Instructions for the task:
What is wanted is an exact copy of the lines from the top of the listing through the line containing "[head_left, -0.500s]".

Data for review:

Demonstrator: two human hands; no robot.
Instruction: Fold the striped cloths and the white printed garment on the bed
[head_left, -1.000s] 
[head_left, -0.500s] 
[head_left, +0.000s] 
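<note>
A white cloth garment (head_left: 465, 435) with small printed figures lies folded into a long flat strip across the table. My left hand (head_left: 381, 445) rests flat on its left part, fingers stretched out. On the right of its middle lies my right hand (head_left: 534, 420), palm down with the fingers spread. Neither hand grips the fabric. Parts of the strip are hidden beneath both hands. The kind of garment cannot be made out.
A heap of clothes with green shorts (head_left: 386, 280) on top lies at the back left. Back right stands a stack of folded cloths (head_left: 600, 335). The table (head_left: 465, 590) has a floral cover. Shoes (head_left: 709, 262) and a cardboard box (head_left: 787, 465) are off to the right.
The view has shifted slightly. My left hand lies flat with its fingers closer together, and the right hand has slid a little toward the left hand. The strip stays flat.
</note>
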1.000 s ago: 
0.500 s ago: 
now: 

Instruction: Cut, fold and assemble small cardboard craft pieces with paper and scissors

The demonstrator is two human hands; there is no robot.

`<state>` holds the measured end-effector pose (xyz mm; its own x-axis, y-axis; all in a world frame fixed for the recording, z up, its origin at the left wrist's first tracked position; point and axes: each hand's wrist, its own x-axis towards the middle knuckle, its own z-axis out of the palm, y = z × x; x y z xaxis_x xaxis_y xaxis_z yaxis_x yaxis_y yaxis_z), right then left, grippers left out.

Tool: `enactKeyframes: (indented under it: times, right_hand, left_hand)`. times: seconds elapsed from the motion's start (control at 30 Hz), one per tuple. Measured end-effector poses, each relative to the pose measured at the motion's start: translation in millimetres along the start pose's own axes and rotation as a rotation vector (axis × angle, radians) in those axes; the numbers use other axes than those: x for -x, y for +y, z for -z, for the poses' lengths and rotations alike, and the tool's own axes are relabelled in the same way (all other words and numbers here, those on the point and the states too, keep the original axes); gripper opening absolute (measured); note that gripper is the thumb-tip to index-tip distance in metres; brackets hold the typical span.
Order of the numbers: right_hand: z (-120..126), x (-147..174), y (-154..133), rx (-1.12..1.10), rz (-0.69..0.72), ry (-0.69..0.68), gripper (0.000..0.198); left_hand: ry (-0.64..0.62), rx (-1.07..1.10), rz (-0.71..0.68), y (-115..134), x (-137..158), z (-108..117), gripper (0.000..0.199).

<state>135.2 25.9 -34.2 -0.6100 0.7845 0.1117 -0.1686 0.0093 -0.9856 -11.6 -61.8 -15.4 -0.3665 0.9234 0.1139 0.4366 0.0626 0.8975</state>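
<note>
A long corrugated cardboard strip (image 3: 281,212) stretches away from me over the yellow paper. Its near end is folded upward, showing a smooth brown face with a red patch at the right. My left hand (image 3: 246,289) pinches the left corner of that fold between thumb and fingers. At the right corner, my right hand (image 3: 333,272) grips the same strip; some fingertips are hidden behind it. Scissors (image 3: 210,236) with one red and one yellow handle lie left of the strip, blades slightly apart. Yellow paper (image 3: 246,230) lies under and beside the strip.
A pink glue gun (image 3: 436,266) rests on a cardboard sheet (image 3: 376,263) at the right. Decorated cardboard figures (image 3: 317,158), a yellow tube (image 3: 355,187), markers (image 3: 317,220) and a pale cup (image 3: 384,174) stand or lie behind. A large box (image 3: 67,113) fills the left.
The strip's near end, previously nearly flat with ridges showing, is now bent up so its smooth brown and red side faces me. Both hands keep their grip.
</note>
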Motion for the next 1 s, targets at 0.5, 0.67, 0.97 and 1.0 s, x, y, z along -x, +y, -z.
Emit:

Final answer:
Demonstrator: two human hands; no robot.
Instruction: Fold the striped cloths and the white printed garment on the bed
[head_left, -1.000s] 
[head_left, -0.500s] 

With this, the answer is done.